Светлые волосы растекались по проезжей части, медленно, не сразу меняли свой цвет, — что-то вроде пшеницы вперемешку со свеклой, только свеклы становилось все больше и больше. Обтянутые тканью ноги оголились и изящно подогнулись, задрав юбку; округлость коленей превратилась в болезненно острые кочки, а фары серого «опеля» при виде всего этого треснули со звуком бьющегося хрусталя.

«Опель» какое-то мгновение еще продолжал движение, отброшенная ударом девушка спокойно лежала на асфальте, пока передние колеса, словно две колонны, не нависли над ней. Из машины выскочил пожилой господин и стал кричать, он вопил так громко, что даже голуби, спокойно прогуливавшиеся рядом, выгнули спины и полетели к воде, удивленные: как это — человек, а кричит по-птичьи.

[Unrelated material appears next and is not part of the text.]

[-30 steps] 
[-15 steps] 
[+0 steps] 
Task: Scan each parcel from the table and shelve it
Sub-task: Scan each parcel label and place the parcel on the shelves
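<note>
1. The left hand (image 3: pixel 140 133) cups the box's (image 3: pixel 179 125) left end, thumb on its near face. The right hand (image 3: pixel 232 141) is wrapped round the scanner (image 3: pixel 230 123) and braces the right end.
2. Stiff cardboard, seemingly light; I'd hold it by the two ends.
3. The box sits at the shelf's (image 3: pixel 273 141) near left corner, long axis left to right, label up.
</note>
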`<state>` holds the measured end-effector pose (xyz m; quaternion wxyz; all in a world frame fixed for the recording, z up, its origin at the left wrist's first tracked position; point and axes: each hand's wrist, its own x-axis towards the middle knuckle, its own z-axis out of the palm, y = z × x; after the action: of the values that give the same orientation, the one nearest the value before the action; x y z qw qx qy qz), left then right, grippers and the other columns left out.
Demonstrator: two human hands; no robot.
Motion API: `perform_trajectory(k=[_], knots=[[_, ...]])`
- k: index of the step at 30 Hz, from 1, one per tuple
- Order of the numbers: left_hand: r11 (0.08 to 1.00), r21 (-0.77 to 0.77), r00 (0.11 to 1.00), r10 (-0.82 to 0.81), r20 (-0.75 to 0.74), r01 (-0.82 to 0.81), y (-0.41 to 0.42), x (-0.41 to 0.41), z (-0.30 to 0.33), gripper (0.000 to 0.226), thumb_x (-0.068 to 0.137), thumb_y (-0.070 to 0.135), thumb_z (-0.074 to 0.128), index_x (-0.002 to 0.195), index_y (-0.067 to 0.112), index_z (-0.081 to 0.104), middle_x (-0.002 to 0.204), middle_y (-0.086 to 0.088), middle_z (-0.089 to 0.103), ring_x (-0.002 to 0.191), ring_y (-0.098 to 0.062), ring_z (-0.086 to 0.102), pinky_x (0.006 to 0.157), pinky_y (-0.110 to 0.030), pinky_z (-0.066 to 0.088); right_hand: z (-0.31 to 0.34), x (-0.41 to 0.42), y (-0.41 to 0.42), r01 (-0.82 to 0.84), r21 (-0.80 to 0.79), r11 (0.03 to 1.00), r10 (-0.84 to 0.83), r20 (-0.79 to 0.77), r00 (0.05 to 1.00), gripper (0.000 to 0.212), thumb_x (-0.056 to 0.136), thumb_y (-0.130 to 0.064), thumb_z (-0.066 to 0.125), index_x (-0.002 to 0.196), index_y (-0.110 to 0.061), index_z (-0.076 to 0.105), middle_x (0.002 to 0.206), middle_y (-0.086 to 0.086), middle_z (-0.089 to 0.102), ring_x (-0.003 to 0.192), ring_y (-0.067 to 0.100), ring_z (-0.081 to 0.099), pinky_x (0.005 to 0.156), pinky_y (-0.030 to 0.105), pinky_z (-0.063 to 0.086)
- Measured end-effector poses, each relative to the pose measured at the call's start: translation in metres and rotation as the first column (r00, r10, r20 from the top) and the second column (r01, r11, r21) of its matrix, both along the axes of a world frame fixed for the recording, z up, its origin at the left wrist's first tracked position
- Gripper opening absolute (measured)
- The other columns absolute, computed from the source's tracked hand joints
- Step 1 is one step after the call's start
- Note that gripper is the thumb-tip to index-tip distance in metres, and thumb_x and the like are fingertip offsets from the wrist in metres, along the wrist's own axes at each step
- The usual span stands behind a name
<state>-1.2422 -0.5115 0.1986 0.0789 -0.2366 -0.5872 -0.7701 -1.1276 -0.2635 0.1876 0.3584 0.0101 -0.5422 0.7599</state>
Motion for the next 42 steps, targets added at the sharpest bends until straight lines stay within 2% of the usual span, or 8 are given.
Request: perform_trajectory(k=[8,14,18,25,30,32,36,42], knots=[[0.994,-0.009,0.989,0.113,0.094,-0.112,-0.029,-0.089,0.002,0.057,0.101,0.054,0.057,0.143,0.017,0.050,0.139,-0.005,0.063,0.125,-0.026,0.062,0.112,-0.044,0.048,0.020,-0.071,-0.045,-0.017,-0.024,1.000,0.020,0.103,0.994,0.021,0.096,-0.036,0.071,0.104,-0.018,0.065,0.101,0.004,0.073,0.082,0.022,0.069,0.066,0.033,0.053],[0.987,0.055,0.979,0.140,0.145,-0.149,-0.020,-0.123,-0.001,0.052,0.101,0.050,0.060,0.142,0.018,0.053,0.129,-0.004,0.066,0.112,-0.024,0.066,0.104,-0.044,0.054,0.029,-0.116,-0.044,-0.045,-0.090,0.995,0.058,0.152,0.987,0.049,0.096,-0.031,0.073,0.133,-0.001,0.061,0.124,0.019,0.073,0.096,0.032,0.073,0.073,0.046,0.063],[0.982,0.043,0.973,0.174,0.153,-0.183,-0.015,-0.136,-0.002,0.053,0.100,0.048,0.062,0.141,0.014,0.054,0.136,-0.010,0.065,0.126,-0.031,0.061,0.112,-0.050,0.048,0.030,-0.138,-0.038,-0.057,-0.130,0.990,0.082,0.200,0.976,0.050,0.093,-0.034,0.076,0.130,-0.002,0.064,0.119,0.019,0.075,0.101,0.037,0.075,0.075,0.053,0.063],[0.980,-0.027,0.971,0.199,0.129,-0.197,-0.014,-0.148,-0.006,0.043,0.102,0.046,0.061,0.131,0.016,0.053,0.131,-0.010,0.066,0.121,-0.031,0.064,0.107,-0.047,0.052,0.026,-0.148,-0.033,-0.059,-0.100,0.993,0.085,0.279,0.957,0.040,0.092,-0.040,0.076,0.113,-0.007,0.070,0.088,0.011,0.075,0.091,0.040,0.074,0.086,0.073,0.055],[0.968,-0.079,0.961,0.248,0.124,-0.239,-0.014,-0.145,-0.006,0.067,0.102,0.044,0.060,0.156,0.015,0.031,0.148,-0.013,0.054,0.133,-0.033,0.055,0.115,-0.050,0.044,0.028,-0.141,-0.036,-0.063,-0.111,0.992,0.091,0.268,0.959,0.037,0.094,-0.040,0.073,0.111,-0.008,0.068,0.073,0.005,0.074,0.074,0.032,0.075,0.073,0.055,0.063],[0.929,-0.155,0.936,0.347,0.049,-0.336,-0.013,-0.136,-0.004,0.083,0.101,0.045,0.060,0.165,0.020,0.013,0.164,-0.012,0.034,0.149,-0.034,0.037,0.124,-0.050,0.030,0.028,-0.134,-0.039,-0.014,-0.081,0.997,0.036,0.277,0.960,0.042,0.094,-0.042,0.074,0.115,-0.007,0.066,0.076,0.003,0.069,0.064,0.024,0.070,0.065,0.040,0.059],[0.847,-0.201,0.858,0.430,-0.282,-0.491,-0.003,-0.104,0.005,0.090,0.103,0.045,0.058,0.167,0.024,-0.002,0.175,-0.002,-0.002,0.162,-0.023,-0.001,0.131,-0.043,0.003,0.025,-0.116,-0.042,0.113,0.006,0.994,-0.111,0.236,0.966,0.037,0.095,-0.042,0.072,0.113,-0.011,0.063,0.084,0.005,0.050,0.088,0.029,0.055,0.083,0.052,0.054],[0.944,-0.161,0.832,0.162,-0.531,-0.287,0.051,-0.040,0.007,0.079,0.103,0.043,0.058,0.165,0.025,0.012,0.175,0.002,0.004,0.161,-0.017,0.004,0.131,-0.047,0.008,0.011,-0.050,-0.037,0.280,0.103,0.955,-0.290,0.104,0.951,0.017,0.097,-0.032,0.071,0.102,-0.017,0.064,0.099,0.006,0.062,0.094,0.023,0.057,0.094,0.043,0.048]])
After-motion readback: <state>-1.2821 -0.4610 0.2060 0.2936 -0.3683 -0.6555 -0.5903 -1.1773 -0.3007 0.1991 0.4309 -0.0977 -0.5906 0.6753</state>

Кшиштоф подбежал к девушке, ее голова лежала совсем рядом с летней мишленовской покрышкой, почти новой… Глаза красавицы были закрыты, она ждала его.

Он просунул руки ей под мышки и попытался приподнять, но она просачивалась у него сквозь пальцы, словно вода, и ему оставалось только крепко держать ускользающее тело, прижимать к себе, чтобы не исчезло. А над ним возвышался этот человек.

Кшиштоф разглядел его очень хорошо, это был тот, кто понапрасну драл глотку. Девушка слабела у Кшиштофа на руках, от нее исходило приятное влажное тепло, оно проникло в него да там и осталось.